_EXERCISE OBJECTIVE_. Below is some data. Retype exactly the lines starting at the one with "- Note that" and ending at the one with "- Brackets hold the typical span".

_AVAILABLE DATA_.
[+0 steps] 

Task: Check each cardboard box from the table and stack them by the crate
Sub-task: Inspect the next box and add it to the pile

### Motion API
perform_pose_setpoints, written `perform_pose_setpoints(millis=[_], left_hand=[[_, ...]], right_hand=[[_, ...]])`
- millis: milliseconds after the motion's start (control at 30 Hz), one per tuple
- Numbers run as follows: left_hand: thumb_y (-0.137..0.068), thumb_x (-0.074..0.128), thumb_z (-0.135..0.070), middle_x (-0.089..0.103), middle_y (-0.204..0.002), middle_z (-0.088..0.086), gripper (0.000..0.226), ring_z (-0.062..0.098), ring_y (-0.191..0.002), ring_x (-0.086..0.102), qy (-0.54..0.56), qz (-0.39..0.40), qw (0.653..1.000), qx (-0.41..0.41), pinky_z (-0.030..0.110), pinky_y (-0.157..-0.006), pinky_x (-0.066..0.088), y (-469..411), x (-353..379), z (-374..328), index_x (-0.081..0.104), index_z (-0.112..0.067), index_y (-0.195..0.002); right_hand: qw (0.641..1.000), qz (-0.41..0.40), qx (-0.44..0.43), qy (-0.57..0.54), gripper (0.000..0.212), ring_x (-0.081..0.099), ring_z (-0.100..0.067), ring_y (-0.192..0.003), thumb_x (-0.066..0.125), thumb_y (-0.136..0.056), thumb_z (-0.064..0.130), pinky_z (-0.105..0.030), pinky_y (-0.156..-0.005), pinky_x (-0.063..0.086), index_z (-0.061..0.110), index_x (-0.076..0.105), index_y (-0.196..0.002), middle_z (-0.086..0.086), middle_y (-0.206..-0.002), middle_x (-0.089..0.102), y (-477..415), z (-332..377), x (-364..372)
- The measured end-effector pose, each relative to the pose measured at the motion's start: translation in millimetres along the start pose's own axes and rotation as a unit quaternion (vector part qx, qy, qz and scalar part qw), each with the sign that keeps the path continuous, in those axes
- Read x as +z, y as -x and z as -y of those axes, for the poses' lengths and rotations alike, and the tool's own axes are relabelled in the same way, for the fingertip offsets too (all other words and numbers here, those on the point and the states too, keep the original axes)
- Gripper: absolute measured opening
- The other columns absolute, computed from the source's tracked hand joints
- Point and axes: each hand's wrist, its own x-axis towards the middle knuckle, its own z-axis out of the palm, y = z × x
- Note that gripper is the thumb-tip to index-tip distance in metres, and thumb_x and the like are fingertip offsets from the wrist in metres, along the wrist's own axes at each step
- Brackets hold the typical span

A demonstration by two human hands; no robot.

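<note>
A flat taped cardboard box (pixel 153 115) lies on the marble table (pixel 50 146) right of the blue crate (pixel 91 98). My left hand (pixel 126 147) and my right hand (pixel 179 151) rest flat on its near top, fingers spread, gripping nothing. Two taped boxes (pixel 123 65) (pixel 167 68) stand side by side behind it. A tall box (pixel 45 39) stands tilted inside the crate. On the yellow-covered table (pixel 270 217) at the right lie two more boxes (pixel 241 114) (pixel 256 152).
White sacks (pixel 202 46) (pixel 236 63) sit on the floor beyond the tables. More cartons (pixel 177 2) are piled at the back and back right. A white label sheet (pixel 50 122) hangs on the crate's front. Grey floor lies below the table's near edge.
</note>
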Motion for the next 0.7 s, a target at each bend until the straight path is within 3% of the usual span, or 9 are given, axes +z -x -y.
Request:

_ANSWER BOX_.
- Note that gripper is the thumb-tip to index-tip distance in metres, and thumb_x and the like are fingertip offsets from the wrist in metres, along the wrist's own axes at each step
- Brackets hold the typical span

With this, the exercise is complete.